I found myself sitting in the chair. I didn't remember lowering myself. I didn't remember allowing myself to cry, but my face was wet with tears.

He held out his hand again. "Let me see the blade."

I handed it to him, my fingers feeling numb.

And to my horror, he put the blade to his own wrist and cut. Deep. Blood pooled there and dripped onto the table.

My mouth went dry. "Why-"

"My thieves are a family in this home. And while you stay in this house, you, like all my guests, are family, too. All of us. So I see that you slit your wrist out of pain, I will slit mine to share the hurt. We will do so together." He handed me the blade. "Go on. Your turn. I will match every single one."

I didn't take the bloody blade. I only stared at it, dumbfounded.

"Why do you not continue? Do you no longer want to harm yourself?"

"I do want to." That was true. Too honest, I thought, but I didn't care. "Just not right now. Not while you're here."

"Why?"

I looked up at him, very gradually, and my words were small in my mouth. "I don't want you to cut your wrists."

"And I don't want you to cut yours. Yet here we are." He put the knife down. "Are you sure you don't want to? It really didn't hurt that much. I can continue."

I shook my head, more tears falling.

"Whatever you say." He shrugged. "But do me a favor and be honest. Tell me going forward when you decide to put a blade to your skin, so that I can do so as well. It won't do for you to bear that burden alone." He stood. "Now, would you like to learn how to be a proper thief or not? Whether you decide to work for me, or you decide to take your skills to the street and continue on your way, is of little consequence to me. I simply loathe the idea of someone having such...improper technique as you showed last night. Not when I had the opportunity to educate."

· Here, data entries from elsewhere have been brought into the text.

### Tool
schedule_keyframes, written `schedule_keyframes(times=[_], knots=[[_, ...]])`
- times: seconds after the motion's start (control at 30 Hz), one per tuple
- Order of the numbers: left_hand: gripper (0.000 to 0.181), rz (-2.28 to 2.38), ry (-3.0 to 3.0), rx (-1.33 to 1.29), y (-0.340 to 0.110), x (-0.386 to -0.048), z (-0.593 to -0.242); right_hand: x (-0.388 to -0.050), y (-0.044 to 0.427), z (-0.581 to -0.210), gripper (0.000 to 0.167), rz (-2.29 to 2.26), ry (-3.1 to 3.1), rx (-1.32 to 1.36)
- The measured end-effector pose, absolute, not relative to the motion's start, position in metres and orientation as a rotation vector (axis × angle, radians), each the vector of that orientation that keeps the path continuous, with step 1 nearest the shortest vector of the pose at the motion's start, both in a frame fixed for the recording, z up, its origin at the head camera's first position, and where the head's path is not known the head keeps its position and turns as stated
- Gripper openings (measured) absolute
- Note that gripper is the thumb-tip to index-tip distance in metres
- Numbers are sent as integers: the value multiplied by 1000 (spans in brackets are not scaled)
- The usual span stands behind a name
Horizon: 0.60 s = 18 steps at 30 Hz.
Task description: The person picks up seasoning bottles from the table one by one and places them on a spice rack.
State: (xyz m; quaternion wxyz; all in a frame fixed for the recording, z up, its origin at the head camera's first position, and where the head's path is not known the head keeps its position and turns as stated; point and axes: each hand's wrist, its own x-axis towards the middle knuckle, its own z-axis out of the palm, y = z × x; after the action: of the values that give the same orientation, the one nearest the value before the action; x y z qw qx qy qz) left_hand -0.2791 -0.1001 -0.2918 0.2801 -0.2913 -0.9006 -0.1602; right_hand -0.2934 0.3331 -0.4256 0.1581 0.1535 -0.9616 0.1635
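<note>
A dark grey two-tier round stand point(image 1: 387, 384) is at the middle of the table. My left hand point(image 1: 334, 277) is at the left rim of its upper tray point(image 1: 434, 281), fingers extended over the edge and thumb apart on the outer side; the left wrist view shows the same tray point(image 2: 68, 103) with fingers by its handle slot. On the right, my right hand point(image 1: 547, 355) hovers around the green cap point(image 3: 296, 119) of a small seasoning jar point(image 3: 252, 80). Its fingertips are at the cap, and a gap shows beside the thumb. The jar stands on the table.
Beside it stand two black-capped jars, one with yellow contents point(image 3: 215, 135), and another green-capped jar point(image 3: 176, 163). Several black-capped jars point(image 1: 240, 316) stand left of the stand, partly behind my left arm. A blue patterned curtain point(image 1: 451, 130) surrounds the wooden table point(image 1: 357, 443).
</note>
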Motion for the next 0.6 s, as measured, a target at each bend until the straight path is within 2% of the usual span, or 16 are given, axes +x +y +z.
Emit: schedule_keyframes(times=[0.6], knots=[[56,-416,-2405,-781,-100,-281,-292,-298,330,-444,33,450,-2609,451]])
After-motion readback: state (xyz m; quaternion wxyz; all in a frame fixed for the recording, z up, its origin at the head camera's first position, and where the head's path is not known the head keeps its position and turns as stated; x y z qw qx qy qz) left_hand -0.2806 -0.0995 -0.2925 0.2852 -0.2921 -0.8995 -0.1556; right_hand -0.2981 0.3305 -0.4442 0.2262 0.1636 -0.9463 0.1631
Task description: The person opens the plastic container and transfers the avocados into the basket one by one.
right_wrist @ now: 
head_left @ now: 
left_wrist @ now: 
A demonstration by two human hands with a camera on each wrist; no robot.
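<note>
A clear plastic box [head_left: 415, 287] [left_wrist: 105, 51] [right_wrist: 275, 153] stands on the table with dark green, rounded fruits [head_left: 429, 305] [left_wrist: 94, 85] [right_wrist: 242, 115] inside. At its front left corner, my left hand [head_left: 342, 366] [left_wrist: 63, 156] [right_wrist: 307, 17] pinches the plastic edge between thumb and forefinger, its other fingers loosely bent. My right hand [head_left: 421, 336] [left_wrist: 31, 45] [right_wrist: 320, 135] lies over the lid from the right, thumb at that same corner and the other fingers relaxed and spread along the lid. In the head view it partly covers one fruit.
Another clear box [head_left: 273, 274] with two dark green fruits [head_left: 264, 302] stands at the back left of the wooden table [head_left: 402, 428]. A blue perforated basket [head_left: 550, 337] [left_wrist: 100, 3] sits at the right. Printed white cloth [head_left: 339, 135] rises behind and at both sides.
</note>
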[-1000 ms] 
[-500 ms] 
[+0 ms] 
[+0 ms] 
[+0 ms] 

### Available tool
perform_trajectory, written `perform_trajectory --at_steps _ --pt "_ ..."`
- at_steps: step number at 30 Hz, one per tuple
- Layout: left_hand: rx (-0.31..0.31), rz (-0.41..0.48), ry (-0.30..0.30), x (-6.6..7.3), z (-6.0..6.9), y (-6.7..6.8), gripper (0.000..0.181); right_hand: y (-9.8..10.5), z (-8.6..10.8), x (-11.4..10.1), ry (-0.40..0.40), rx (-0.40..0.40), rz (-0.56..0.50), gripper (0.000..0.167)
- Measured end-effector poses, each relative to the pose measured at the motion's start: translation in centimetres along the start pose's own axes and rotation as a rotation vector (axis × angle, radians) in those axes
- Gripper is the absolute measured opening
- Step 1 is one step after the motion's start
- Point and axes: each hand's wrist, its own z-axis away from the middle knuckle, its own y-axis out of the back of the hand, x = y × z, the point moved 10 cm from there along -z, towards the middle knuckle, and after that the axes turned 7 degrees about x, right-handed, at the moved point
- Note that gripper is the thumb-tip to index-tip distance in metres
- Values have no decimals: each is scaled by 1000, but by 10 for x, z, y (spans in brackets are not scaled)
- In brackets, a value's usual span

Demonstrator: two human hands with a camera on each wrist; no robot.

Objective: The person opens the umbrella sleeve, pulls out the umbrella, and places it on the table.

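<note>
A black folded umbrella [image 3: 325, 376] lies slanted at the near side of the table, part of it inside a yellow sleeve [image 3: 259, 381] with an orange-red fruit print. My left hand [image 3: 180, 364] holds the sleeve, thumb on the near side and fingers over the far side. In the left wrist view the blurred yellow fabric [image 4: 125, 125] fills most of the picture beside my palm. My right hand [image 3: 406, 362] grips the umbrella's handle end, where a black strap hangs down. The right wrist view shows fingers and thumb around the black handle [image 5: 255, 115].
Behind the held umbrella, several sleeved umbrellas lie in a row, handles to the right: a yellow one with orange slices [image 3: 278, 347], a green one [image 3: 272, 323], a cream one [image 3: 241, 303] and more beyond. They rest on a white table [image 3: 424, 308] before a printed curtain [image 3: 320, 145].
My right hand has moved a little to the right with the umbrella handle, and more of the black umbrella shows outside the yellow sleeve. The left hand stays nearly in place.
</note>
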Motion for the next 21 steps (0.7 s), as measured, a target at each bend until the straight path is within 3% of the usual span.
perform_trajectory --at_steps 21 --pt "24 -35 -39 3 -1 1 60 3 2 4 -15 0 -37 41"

I felt too numb to truly think about it, but my soul must have wanted it, for I said, "Yes. I will learn."

"Good." He went for his cane. "Also, that book there, the black one on the top shelf-" He pointed. "That book has Italian-to-French translations. You'll have to learn backwards, but you seem intelligent enough to handle it until I can find a French-to-Italian book for you. I'll have to teach you proper pronunciations. But tonight, that is your first assignment. Learn fifty new words by tomorrow morning."

He picked up the switchblade, still slick with his blood, and flipped it closed. He pocketed it, and left me alone.

But even through the numbness, the tears that still fell, I felt somehow less lonely than before.